Bancroft is a town in Putnam County, West Virginia, United States, along the Kanawha River. The population was 389 at the 2020 census. It is part of the Huntington–Ashland metropolitan area.

==History==
The town was named for George Bancroft, a coal mine operator. It officially became incorporated as a town in 1952.

==Geography==
According to the United States Census Bureau, the town has a total area of 0.15 sqmi, of which 0.14 sqmi is land and 0.01 sqmi is water.

==Demographics==

Historical population
| Census | Pop. | Note | %± |
| 1960 | 469 |  | — |
| 1970 | 446 |  | −4.9% |
| 1980 | 528 |  | 18.4% |
| 1990 | 381 |  | −27.8% |
| 2000 | 367 |  | −3.7% |
| 2010 | 587 |  | 59.9% |
| 2020 | 387 |  | −34.1% |
| 2021 (est.) | 388 | Increase | 0.3% |
Source:

===2010 census===
As of the census of 2010, there were 587 people, 240 households, and 170 families living in the town. The population density was 4192.9 PD/sqmi. There were 256 housing units at an average density of 1828.6 /sqmi. The racial makeup of the town was 98.6% White, 0.2% Pacific Islander, 0.2% from other races, and 1.0% from two or more races. Hispanic or Latino of any race were 0.7% of the population.

There were 240 households, of which 30.0% had children under the age of 18 living with them, 54.2% were married couples living together, 10.8% had a female householder with no husband present, 5.8% had a male householder with no wife present, and 29.2% were non-families. 25.4% of all households were made up of individuals, and 9.6% had someone living alone who was 65 years of age or older. The average household size was 2.45 and the average family size was 2.88.

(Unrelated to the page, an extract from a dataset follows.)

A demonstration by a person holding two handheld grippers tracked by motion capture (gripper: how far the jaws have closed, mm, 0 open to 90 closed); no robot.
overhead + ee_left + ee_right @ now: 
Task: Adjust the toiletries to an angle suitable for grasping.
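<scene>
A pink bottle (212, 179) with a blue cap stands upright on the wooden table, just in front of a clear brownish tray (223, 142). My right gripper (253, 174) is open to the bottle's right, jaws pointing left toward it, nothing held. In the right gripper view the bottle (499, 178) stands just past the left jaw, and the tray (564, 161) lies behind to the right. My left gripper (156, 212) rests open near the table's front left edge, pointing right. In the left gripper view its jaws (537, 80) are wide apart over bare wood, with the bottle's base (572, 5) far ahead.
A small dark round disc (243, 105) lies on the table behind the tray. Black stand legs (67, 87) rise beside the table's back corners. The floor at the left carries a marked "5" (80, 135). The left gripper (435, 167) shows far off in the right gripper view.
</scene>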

The median age in the town was 43.8 years. 21.1% of residents were under the age of 18; 6.4% were between the ages of 18 and 24; 23.7% were from 25 to 44; 33.4% were from 45 to 64; and 15.3% were 65 years of age or older. The gender makeup of the town was 50.3% male and 49.7% female.

===2000 census===
As of the census of 2000, there were 367 people, 159 households, and 114 families living in the town. The population density was 2,597.6 inhabitants per square mile (1,012.1/km^{2}). There were 185 housing units at an average density of 1,309.4 per square mile (510.2/km^{2}). The racial makeup of the town was 100.00% White.

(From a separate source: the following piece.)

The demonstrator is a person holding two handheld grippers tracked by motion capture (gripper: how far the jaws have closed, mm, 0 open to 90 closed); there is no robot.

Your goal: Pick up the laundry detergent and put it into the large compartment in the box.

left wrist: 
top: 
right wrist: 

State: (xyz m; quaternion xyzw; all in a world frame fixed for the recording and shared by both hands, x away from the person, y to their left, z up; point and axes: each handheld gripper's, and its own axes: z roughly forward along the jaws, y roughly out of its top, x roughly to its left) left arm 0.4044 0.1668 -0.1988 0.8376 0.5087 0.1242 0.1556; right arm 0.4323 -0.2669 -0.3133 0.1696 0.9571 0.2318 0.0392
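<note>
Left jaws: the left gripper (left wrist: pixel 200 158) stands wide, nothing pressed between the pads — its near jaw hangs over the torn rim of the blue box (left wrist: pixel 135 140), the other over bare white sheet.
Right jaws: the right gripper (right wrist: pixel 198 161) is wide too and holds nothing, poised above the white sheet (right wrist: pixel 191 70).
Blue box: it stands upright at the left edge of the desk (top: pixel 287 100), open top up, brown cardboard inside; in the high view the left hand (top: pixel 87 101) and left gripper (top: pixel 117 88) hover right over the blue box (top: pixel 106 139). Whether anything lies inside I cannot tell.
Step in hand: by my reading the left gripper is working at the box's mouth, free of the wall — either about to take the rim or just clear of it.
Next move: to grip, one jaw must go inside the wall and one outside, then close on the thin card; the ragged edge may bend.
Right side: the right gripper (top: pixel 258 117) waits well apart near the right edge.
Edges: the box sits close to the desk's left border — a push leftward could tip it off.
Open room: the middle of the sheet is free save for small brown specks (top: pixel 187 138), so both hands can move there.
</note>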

There were 159 households, out of which 24.5% had children under the age of 18 living with them, 59.1% were married couples living together, 11.3% had a female householder with no husband present, and 27.7% were non-families. 25.8% of all households were made up of individuals, and 10.7% had someone living alone who was 65 years of age or older. The average household size was 2.31 and the average family size was 2.75.

In the town, the population was spread out, with 20.4% under the age of 18, 7.4% from 18 to 24, 27.8% from 25 to 44, 33.2% from 45 to 64, and 11.2% who were 65 years of age or older. The median age was 42 years. For every 100 females, there were 87.2 males. For every 100 females age 18 and over, there were 86.0 males.

The median income for a household in the town was $28,833, and the median income for a family was $30,313. Males had a median income of $35,417 versus $20,417 for females. The per capita income for the town was $15,888. About 5.5% of families and 7.4% of the population were below the poverty line, including 10.5% of those under age 18 and none of those age 65 or over.